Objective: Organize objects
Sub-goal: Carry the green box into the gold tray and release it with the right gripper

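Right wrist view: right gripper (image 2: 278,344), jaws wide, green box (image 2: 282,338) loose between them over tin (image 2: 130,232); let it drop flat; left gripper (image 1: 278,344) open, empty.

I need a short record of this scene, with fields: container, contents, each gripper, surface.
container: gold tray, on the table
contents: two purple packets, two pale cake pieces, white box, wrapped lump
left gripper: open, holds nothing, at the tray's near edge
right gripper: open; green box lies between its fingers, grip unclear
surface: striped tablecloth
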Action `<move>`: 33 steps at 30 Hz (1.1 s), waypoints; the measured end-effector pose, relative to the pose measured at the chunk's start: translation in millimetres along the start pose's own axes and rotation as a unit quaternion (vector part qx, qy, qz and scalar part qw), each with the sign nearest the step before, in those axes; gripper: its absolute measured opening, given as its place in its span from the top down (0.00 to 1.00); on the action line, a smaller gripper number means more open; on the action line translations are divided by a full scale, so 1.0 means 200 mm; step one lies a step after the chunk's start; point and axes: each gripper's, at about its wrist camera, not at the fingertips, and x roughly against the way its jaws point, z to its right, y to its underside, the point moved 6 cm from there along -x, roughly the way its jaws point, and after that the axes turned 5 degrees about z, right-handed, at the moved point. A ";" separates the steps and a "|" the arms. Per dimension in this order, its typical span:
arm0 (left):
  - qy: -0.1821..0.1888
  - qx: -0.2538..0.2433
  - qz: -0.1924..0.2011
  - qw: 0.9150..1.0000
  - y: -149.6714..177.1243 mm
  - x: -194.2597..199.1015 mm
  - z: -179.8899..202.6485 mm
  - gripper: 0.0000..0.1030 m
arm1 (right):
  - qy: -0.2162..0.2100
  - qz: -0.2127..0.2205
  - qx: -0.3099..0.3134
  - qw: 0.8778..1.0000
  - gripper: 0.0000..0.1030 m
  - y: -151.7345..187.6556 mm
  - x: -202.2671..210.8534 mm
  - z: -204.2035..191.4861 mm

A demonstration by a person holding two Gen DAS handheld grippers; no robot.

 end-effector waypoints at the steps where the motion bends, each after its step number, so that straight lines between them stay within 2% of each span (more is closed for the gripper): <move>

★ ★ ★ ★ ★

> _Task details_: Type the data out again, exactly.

> _Result of this exercise_:
Objective: Organize objects
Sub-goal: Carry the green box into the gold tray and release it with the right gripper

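Right wrist view: right gripper (image 2: 278,344), jaws wide, green box (image 2: 282,338) loose between them over tin (image 2: 130,232); let it drop flat; left gripper (image 1: 278,344) open, empty.

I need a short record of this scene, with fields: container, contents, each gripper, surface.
container: gold tray, on the table
contents: two purple packets, two pale cake pieces, white box, wrapped lump
left gripper: open, holds nothing, at the tray's near edge
right gripper: open; green box lies between its fingers, grip unclear
surface: striped tablecloth
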Action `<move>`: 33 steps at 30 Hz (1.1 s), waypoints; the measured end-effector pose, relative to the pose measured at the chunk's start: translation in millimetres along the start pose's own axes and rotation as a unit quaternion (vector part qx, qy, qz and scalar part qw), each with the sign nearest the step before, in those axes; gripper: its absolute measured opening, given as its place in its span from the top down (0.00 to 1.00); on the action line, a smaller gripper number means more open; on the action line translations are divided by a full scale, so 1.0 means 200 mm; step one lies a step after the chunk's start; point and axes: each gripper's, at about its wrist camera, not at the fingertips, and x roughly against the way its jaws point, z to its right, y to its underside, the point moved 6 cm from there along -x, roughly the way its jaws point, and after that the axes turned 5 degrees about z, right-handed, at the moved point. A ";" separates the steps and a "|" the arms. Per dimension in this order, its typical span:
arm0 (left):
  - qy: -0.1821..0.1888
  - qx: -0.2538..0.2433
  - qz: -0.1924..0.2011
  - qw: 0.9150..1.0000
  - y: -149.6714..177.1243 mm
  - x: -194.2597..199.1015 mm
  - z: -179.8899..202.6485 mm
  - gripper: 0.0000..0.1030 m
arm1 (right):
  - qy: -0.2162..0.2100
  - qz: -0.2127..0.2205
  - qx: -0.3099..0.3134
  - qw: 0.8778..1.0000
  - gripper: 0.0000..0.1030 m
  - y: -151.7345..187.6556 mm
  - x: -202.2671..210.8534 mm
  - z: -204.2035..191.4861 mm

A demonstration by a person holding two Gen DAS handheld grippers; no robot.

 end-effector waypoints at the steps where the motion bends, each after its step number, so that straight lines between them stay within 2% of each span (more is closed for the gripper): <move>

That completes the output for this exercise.